#### To do
For this exercise, restate word for word only the lines from the first line of the data to the line containing "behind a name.".

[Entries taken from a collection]
- Opening Delimiter -
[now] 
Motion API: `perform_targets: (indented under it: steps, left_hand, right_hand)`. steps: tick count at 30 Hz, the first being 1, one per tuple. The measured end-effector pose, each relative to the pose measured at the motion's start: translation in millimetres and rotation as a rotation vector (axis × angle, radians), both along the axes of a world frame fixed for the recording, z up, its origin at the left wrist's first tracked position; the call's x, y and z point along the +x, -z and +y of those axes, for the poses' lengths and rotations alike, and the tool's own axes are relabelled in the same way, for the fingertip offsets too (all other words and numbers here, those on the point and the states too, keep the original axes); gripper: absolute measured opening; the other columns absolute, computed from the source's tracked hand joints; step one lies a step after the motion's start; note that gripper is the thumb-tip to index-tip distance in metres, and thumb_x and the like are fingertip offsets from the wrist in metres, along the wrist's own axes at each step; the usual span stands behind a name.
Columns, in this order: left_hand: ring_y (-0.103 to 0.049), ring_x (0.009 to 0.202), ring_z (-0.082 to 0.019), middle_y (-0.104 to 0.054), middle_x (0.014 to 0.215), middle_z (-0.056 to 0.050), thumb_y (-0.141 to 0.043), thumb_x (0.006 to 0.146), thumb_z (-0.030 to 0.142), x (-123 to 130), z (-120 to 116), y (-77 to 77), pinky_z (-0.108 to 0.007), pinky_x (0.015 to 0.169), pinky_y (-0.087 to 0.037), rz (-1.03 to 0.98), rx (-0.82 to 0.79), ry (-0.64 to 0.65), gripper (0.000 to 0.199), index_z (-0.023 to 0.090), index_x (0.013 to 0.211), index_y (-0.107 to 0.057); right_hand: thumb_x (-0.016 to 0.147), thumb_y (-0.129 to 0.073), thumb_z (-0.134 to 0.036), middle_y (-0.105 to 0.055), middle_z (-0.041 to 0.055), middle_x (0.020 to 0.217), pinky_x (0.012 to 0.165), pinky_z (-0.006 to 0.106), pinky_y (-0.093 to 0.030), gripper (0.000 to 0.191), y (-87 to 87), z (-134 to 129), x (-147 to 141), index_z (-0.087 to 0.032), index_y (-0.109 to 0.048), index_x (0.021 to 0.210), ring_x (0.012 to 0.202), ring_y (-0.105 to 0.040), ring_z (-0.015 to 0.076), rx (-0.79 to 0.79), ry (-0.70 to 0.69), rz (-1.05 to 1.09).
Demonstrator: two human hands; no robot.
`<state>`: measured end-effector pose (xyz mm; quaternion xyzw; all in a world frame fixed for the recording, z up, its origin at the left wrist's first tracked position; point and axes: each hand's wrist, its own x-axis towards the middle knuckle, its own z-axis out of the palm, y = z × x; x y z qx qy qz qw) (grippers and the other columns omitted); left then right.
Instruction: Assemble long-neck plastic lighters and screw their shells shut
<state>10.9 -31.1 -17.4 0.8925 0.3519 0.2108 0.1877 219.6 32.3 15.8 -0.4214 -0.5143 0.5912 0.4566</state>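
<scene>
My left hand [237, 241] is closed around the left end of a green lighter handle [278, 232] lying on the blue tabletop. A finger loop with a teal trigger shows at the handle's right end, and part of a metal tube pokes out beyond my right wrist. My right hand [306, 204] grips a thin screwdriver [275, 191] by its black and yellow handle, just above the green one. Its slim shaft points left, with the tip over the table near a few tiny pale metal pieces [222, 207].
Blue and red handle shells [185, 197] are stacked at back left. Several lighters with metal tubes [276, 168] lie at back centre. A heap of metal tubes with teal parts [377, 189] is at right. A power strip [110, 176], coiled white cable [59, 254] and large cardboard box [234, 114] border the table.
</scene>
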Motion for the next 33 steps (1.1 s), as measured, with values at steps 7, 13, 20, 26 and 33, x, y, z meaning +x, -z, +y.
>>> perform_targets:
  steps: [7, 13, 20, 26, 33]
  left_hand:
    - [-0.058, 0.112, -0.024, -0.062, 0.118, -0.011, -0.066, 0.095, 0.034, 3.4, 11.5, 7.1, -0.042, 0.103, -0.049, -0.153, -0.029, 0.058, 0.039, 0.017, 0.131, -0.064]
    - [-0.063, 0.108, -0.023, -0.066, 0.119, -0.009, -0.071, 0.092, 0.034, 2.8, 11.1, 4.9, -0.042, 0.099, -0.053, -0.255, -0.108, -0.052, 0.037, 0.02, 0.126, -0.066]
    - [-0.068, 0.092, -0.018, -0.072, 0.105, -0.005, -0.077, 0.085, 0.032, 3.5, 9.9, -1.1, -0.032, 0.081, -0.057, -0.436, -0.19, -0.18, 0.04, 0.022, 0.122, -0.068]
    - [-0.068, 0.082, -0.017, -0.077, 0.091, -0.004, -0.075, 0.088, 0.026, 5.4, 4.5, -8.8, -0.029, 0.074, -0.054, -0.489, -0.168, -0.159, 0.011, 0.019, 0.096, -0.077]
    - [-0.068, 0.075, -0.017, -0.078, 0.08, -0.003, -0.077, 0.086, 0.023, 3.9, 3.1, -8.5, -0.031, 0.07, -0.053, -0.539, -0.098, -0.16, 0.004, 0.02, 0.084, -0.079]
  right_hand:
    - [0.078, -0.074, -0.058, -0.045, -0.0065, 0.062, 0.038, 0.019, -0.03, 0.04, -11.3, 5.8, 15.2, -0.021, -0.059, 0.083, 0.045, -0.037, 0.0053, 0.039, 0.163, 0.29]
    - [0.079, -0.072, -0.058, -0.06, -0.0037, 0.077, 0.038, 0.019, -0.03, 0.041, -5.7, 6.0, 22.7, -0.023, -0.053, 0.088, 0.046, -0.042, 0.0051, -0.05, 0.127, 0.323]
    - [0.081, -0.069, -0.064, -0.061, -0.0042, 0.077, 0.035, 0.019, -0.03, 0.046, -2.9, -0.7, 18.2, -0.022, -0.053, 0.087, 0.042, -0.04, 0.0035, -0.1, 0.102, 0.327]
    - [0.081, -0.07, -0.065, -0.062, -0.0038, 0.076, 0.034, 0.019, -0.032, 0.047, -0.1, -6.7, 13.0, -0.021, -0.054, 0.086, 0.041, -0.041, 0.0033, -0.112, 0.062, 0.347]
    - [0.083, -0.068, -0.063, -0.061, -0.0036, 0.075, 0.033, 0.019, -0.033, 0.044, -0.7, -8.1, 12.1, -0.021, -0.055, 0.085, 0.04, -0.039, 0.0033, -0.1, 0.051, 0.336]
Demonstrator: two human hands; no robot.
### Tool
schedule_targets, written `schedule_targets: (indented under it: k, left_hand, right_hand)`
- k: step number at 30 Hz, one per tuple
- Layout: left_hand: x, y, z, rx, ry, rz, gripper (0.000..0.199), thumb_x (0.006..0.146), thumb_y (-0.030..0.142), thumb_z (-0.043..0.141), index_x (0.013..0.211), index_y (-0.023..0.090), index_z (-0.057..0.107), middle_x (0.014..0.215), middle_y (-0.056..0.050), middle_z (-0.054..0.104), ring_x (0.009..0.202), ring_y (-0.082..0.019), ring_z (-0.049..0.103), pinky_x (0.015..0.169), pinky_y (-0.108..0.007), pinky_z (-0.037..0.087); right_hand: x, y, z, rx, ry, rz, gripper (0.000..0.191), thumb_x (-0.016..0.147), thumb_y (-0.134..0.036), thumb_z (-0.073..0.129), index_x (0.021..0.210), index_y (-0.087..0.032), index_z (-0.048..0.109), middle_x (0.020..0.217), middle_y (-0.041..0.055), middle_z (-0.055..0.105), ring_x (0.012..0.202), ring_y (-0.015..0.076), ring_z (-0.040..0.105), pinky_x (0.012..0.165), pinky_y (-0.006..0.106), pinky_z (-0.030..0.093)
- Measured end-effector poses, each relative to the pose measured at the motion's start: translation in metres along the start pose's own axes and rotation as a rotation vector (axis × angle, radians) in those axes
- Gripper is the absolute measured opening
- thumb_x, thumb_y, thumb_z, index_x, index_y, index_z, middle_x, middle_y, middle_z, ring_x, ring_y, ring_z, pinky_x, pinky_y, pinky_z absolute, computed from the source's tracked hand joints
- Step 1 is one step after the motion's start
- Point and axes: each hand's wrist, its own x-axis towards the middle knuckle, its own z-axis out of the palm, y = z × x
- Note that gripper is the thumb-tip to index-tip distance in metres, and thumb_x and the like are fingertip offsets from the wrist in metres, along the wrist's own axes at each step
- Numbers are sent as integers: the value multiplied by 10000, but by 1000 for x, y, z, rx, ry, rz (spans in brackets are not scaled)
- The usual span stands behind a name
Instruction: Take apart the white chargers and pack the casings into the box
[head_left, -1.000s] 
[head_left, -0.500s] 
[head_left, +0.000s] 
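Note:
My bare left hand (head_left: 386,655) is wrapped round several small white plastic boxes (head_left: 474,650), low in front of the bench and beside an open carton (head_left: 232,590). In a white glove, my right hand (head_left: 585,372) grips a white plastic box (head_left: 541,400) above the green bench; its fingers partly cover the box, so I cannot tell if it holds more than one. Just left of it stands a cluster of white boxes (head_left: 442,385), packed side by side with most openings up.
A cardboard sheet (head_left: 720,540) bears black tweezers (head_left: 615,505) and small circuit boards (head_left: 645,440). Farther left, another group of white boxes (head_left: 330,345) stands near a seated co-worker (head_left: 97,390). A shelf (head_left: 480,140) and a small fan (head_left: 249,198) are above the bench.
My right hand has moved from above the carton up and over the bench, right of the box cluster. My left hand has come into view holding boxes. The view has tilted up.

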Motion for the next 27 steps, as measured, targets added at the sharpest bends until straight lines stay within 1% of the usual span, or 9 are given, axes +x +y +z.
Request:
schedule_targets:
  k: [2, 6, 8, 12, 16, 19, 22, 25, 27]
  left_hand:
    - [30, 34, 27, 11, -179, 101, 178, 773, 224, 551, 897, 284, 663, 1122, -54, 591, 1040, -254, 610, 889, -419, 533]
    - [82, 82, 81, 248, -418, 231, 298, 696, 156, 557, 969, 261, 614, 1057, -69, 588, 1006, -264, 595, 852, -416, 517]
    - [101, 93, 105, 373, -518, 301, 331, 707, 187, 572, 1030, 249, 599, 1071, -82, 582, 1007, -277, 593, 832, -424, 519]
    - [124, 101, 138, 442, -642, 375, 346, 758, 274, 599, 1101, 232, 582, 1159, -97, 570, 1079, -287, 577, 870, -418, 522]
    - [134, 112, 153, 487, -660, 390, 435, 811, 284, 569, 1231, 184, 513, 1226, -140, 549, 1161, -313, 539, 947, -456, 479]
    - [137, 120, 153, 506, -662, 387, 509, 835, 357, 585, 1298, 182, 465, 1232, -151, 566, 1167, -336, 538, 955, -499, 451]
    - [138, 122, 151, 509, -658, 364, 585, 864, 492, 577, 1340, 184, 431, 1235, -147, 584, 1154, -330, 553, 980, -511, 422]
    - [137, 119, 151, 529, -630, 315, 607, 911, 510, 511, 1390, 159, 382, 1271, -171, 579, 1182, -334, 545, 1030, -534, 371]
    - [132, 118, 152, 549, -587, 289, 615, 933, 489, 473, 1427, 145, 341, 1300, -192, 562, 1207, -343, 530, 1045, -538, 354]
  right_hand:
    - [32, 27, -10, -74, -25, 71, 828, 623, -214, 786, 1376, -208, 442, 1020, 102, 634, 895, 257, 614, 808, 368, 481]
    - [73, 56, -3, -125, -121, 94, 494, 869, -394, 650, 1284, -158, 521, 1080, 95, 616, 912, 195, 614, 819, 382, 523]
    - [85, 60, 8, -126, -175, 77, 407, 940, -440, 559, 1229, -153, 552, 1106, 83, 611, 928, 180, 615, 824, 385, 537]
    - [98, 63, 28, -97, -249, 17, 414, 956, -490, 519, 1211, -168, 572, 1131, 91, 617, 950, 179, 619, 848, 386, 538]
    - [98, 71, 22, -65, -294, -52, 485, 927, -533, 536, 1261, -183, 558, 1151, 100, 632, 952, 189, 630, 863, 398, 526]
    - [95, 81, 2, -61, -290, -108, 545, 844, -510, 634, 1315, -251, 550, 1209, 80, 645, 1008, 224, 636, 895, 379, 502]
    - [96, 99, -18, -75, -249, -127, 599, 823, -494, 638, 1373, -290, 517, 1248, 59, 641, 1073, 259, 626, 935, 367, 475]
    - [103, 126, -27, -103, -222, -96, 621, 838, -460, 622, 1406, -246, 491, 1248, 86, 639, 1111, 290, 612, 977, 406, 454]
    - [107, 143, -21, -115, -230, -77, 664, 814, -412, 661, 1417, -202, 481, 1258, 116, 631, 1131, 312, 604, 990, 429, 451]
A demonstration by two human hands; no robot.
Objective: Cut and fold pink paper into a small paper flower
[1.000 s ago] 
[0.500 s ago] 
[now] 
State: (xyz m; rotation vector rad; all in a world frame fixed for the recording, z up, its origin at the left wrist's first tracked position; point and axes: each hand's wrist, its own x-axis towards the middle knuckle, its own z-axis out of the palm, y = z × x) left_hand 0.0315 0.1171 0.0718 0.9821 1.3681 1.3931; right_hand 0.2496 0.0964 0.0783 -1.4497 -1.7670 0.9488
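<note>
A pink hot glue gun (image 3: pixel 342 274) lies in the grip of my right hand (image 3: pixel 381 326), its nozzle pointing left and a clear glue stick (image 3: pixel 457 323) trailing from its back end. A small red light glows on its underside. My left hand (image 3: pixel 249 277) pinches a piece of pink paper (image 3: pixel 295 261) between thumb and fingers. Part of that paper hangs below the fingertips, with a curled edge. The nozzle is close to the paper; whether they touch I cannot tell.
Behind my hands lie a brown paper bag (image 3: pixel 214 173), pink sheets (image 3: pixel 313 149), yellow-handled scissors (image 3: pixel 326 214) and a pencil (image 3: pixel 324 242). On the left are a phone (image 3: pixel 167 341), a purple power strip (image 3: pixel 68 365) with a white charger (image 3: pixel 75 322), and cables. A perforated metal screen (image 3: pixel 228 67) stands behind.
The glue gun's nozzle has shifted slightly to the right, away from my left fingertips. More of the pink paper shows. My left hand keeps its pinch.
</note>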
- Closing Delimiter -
#### Exercise output
[now] 
Motion API: `perform_targets: (indented under it: steps, left_hand, right_hand)`. steps: tick count at 30 Hz, the first being 1, one per tuple. The measured end-effector pose, each relative to the pose measured at the motion's start: translation in millimetres and rotation as a rotation vector (axis × angle, radians), both along the axes of a world frame fixed for the recording, z up, its origin at the left wrist's first tracked position; the call's x, y and z point along the +x, -z and +y of those axes, for the poses' lengths and rotations alike, and the tool's own axes are relabelled in the same way, for the fingertip offsets too (all other words and numbers here, those on the point and the states too, keep the original axes); gripper: absolute measured opening; the other columns absolute, computed from the source's tracked hand joints; step one lies a step after the motion's start; note that gripper is the thumb-tip to index-tip distance in metres, and thumb_x and the like are fingertip offsets from the wrist in metres, along the wrist's own axes at each step; the usual span stands behind a name.

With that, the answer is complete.